### WORK TO BE COMPLETED
Look below for the line with "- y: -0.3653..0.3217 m"; begin the copy there and stop after the line with "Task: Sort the", keeping the text exact and the pictures out.

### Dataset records
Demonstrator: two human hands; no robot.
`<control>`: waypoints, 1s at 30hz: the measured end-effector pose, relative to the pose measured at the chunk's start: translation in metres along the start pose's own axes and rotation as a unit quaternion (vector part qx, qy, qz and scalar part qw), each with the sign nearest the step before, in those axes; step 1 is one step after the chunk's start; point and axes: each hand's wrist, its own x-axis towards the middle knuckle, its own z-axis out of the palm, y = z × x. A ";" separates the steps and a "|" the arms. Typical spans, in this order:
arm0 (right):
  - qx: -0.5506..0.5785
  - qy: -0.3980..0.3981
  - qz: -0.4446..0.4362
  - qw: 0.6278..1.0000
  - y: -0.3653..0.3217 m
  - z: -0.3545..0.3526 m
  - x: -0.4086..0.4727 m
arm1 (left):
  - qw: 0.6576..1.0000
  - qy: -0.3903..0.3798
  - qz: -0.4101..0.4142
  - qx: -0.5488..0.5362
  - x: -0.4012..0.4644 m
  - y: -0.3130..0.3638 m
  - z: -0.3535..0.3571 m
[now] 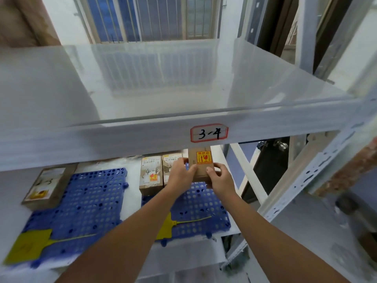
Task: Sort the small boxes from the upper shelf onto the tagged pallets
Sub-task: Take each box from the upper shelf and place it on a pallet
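Observation:
Both my hands grip one small brown cardboard box (201, 162) with an orange fragile sticker, held over the far end of the right blue pallet (195, 209). My left hand (180, 171) clasps its left side and my right hand (219, 176) its right side. Two more small boxes stand on that pallet just to the left: one marked "4-4" (151, 174) and one behind my left hand (170, 162). A yellow tag (166, 226) is tied to the right pallet. The left blue pallet (87, 203) carries a yellow tag (28, 246) and one flat box (48, 186) at its left edge.
The upper white shelf (142, 84) bears nothing and has a red-framed label "3-4" (209, 133) on its front rail. A perforated rack upright (318, 172) runs down the right. A barred window (146, 17) lies behind the rack.

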 end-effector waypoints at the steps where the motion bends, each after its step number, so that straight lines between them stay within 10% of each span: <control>1: -0.004 0.004 0.007 1.000 0.001 0.001 0.002 | 0.998 0.000 0.019 0.058 0.005 -0.004 -0.002; 9: -0.052 0.004 0.023 0.998 0.014 0.014 0.022 | 0.947 0.006 0.031 0.320 0.015 -0.024 -0.015; 30: -0.219 -0.002 0.054 0.974 0.039 0.031 0.062 | 0.937 0.002 -0.029 0.348 0.026 -0.054 -0.015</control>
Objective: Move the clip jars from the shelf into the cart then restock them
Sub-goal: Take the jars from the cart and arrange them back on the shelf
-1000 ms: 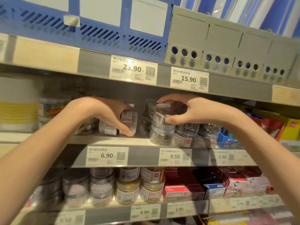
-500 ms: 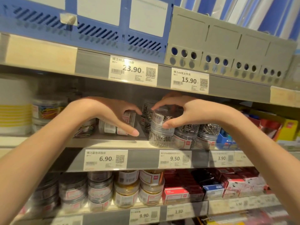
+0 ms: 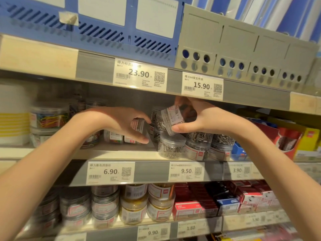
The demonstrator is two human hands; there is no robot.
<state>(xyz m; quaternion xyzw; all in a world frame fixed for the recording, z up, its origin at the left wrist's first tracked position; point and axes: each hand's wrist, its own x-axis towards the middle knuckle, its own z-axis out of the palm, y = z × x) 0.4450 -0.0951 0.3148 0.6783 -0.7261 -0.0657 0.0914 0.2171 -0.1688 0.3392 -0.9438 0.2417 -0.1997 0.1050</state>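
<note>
Both hands reach into the middle shelf. My right hand grips a clear jar of silver clips, tilted on its side above a standing jar of silver clips. More silver clip jars stand to its right. My left hand curls round a small labelled jar lying on its side. Jars of coloured clips are stacked at the shelf's left. No cart is in view.
The upper shelf edge with price tags hangs just above my right hand. Blue file trays and grey holders stand on top. The lower shelf holds several clip jars and red staple boxes. Red and yellow boxes stand to the right.
My right hand has lifted its jar off the stack and tipped it onto its side, up under the upper shelf. My left hand has stayed on the small jar.
</note>
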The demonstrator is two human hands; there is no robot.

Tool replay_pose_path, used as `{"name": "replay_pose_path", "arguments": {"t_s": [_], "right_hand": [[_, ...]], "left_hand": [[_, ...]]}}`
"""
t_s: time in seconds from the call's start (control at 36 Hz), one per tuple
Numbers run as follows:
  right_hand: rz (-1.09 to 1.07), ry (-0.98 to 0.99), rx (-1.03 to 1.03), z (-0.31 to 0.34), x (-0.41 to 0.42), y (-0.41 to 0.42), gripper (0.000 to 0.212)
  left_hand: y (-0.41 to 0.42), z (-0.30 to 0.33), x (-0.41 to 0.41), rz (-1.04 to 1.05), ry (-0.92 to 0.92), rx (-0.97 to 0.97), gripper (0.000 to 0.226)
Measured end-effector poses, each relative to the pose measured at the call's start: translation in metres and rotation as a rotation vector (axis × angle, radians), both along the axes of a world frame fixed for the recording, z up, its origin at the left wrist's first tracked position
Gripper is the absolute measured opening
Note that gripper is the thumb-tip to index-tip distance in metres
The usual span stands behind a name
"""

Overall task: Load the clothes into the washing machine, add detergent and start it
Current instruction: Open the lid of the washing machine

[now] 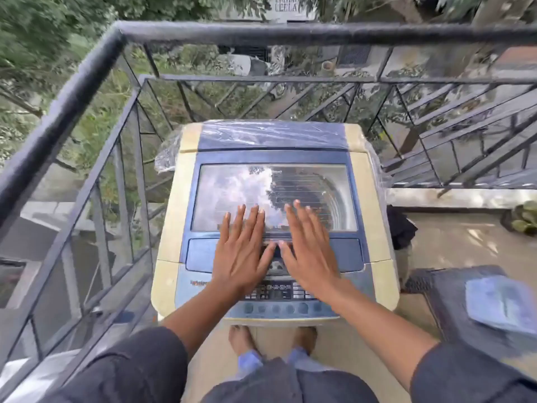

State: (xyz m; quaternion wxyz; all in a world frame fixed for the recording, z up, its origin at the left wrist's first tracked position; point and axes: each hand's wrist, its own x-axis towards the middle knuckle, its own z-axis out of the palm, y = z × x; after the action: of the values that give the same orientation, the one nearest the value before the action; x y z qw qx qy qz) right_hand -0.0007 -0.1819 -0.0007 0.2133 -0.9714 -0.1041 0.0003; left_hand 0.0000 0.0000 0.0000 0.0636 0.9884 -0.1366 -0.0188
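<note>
A cream and blue top-loading washing machine stands on a balcony in front of me, its glass lid closed. My left hand and my right hand lie flat, palms down, on the lid's front edge, fingers spread, thumbs nearly touching. Neither holds anything. The control panel with buttons and a display shows just below my wrists. A folded blue cloth rests on a dark wicker stand to the right. A dark garment hangs beside the machine's right side. No detergent is visible.
A black metal railing encloses the balcony on the left and behind the machine. Plastic wrap covers the machine's rear. Green fruit lies at the right edge on the floor. My bare feet stand close to the machine's front.
</note>
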Motion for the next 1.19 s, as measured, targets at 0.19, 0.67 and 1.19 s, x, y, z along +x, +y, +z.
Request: {"name": "replay_pose_path", "arguments": {"t_s": [0.19,0.67,1.19], "right_hand": [[0.103,-0.158,-0.04,-0.018,-0.039,-0.007,0.054],[0.139,0.033,-0.054,-0.018,-0.039,-0.004,0.03],[0.116,-0.286,0.17,0.023,-0.032,-0.009,0.035]], "left_hand": [[0.008,-0.003,-0.041,-0.154,-0.105,-0.054,0.049],[0.011,-0.011,-0.05,-0.123,-0.025,-0.1,0.028],[0.003,0.047,-0.042,-0.032,-0.142,-0.272,0.027]]}}
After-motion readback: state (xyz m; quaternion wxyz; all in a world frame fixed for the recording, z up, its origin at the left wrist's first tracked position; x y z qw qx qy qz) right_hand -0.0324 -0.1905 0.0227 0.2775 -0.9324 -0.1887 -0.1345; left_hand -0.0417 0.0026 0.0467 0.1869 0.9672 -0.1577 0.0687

### ANSWER SECTION
  - y: -0.3653..0.3217 m
  - z: -0.3545..0.3526 m
  - x: -0.4086..0.4727 m
arm1 (left):
  - qw: 0.6576..1.0000
  - qy: -0.3903..0.3798
  - qz: -0.4101..0.4142
  - qx: -0.5488..0.5362
  - x: -0.4012..0.4644 m
  - y: -0.3130..0.3638 m
  - z: -0.3535..0.3571 m
[now] 
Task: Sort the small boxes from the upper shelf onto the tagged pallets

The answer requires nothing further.